Maka, menurutnya, antara hukum pajak dengan hukum administrasi negara (HAN) perlu mendapat pemikiran serius dan pengkajian secara mendalam untuk menjadikan hukum pajak sebagai cabang hukum tersendiri—tidak lagi berada dalam kamar HAN. Sebab, secara garis besar HAN menjadi cabang dari hukum publik.
“Ini membuat hukum pajak menjadi hukum publik yang menjadi bagian dari HAN. Di sisi lain, hukum pajak tidak mempunyai kewajiban untuk tunduk pada UU PTUN, mengingat penyelesaian sengketa pajak berada pada pengadilan pajak,” jelas Edi.
Dengan demikian, ia berpandangan, terdapat beberapa hal yang perlu diperhatikan terkait dengan Putusan MK Nomor 26/PUU-XXI/2023 yang memandatkan Pengadilan Pajak secara penuh berada di bawah MA, yakni dasar pemisahan hukum pajak dari HAN karena adanya berbagai perbedaan subjek hukum, objek hukum, hingga sengketa pajak yang bersangkutan.

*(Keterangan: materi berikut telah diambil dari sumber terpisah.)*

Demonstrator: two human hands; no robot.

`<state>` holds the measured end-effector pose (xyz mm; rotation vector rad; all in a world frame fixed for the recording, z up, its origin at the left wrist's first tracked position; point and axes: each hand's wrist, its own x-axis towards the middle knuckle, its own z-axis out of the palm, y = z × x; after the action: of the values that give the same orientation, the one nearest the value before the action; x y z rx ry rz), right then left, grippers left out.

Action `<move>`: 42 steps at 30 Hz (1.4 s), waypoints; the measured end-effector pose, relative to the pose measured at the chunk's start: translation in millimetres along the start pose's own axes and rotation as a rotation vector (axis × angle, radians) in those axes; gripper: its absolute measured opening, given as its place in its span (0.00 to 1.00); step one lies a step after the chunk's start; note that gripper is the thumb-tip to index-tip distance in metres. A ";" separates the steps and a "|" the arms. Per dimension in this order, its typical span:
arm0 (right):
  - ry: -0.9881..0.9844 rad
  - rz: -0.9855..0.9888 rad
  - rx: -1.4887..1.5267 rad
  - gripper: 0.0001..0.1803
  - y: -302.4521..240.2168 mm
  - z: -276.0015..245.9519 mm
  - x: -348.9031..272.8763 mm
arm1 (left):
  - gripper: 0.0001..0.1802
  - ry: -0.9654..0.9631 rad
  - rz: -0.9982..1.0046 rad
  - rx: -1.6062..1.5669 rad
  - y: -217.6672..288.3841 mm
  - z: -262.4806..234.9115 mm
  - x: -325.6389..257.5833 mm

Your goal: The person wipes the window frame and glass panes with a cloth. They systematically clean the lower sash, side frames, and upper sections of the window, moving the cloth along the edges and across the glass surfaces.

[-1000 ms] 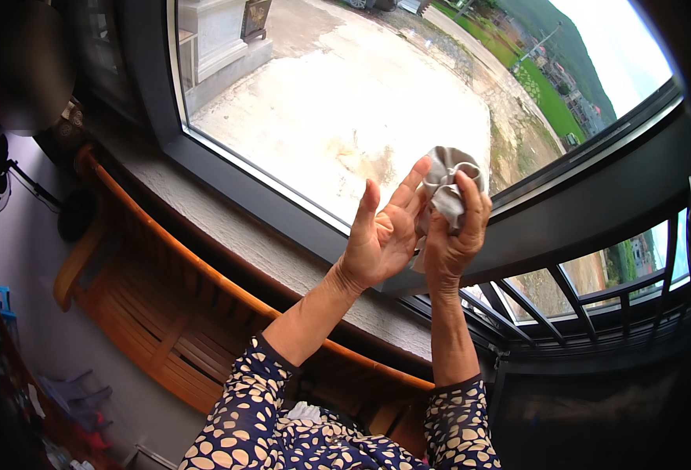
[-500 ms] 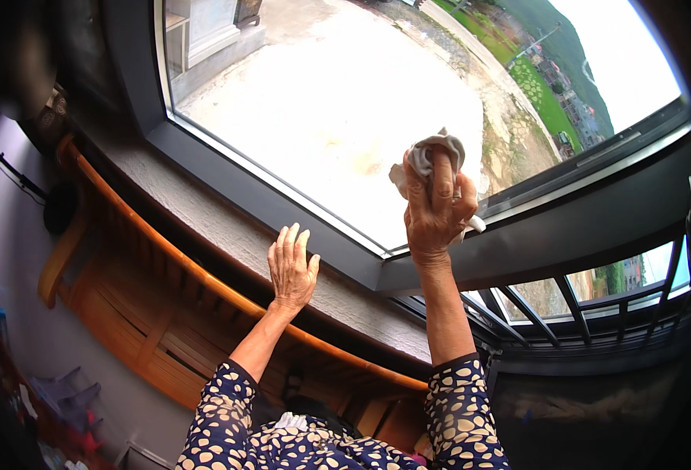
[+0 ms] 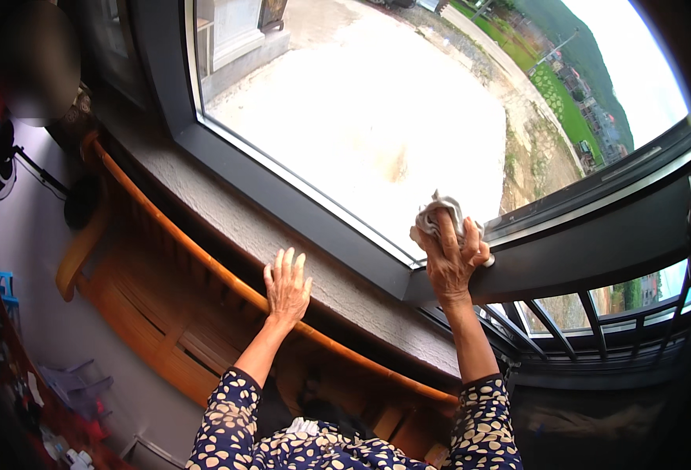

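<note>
A crumpled whitish-grey cloth (image 3: 444,211) is under the fingers of my right hand (image 3: 449,270), pressed to the window pane (image 3: 322,133) near its lower right corner. The index finger lies extended over the cloth, and the other fingers bend round it. My left hand (image 3: 287,291) holds nothing; its fingers are spread and point up toward the pale rough sill (image 3: 330,294), over the top rail of the wooden bench (image 3: 197,262). A dark grey window frame (image 3: 283,192) borders the glass.
Barred window panels (image 3: 565,313) lie to the right, below the frame. On the left are a dark round-based stand (image 3: 83,202), a greyish-purple plastic stool (image 3: 75,388) and a blue plastic item (image 3: 5,290). Beyond the glass lie bright paving, fields and a hill.
My right hand has slid the cloth down the glass toward the pane's lower corner. My left hand has dropped slightly. The whole view has shifted a little to the right.
</note>
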<state>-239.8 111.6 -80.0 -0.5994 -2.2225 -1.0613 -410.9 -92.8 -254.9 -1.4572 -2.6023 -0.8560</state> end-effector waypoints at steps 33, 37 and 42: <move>0.435 0.324 -0.072 0.22 38.1 -53.8 171.9 | 0.26 0.097 -0.008 -0.091 -21.3 -4.7 -0.8; 0.479 0.295 0.001 0.17 5.5 -35.9 188.3 | 0.26 0.105 -0.006 -0.100 -19.0 -7.0 -2.3; 0.390 0.097 0.041 0.18 -15.8 -24.2 197.5 | 0.25 0.122 -0.007 -0.098 -19.6 -5.3 -4.9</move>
<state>-383.9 110.4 58.1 -0.4340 -1.8538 -0.9855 -425.0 -107.1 -260.6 -1.3704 -2.5117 -1.0523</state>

“Perihal subjek hukum HAN berlaku perseorangan berupa pejabat administrasi negara atau pejabat tata usaha negara. Berbeda dengan hukum pajak, meliputi pembayar pajak berupa perseorangan, badan hukum, pemotong/pemungut pajak. Di dalamnya, termasuk pejabat adminitrasi negara. Selanjutnya mengenai objek hukum, bila dalam HAN adalah keputusan administrasi negara, dalam hukum pajak didasarkan pada transaksi ekonomi, perbuatan atau peristiwa yang menurut undang-undang pajak merupakan objek yang harus dan/atau dikenakan pajak dan/atau terhutang pajak,” jelas Edi.

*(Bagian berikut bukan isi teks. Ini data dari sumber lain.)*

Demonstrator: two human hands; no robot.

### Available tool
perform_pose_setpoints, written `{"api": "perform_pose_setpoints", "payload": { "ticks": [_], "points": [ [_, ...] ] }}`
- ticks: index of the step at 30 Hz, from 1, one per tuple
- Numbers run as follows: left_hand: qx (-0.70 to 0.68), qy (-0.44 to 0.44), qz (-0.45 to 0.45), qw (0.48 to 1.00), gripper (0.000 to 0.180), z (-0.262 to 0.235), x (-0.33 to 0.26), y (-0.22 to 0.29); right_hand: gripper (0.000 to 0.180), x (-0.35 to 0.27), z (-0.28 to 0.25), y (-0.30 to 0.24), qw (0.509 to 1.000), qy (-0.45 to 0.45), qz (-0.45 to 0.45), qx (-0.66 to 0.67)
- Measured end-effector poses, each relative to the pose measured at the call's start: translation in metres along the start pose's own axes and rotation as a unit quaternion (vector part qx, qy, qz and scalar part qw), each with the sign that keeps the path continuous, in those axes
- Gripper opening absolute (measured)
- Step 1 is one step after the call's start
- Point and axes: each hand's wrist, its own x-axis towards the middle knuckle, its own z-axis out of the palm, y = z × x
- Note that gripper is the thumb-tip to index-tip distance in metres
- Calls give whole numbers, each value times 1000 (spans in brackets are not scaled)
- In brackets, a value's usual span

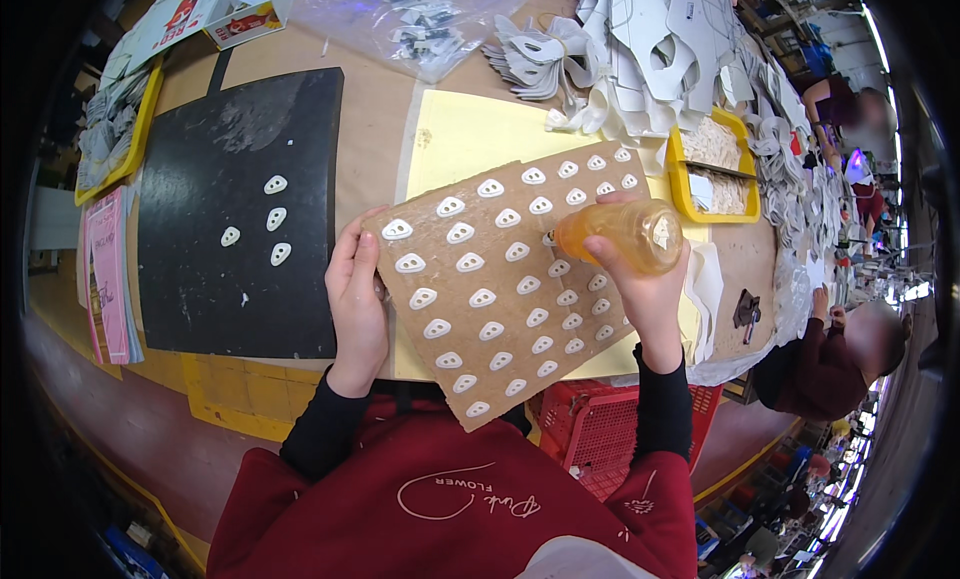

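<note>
L hand [357, 301] clamped the board [452, 299] at its edge, R hand [638, 294] the bottle [620, 229]. Board looked light, stiff, best edge-held; bottle prob. slick.

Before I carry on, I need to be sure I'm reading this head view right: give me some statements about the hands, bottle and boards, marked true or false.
1. The left hand holds the cardboard by its edge. True.
2. The right hand grips a tipped bottle. True.
3. The bottle's narrow end points away from the cardboard. False: it points toward the cardboard.
4. Four white pieces lie on the black board. True.
5. The cardboard is over the black board. False: it is over a yellow sheet.
6. The black board is right of the cardboard. False: it is to the left.
</note>
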Motion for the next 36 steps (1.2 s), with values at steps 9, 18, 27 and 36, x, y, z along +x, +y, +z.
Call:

Pada kesempatan yang sama, Guru Besar Hukum Pajak Anshari Ritonga mengatakan, terbentuknya Pengadilan Pajak di Indonesia telah melalui beberapa fase. Di awali dengan adanya Regeling van Het Beroep in Belastingzaken Staatsblad Nomor 29 Tahun 1920, sebagai pengganti Ordonatie Raad van Het Broep voor Blastingzaken (Institusi Pertimbangan Pajak) yang pertama dibentuk dengan Staatsblad (Stbld) Nomor 707 Tahun 1915. Kemudian, diganti dengan Stbld Nomor 29 Tahun 1927 mengatur mengenai Institusi Pertimbangan Pajak .
“Dengan berlakunya UUD 1945, maka dilakukan penyesuaian terhadap Stbld Nomor 29 Tahun 1927 dan Stbld Nomor 251 Tahun 1949. Maka, gouverneur der provincie west Java diganti dengan ketua MA. Dengan Undang-undang Nomor 5 Tahun 1959, Institusi Pertimbangan Pajak, maka diganti dengan lembaga pertimbangan untuk menyelenggarakan penyelesaian banding bidang perpajakan yang selanjutnya disebut sebagai Majelis Pertimbangan Pajak (MPP). Anggotanya terdiri dari wakil dari MA, DPR (Dewan Perwakilan Rakyat), Direktorat Jenderal Pajak (DJP), dan pengusaha (Kamar Dagang dan Industri/KADIN),” urai Anshari.
Selanjutnya, dengan UU Nomor 17 Tahun 1997 mengganti MPP dengan Badan Penyelesaian Sengketa Pajak (BPSP) yang bertugas untuk memeriksa dan memutus sengketa pajak, bea cukai, dan pajak daerah. Hingga akhirnya, lewat UU Nomor 14 Tahun 2002 BPSP berubah menjadi Pengadilan Pajak.
“Sekarang berdasarkan Putusan Mahkamah Konstitusi Nomor 26/PUU-XXI/2023 terkait pembinaan Pengandilan Pajak menjadi pembinaan organisasi, administrasi dan keuangan bagi Pengadilan Pajak dilakukan oleh MA yang secara bertahap dilaksanakan selambatlambatnya tanggal 31 Desember 2026,” tambah Anshari.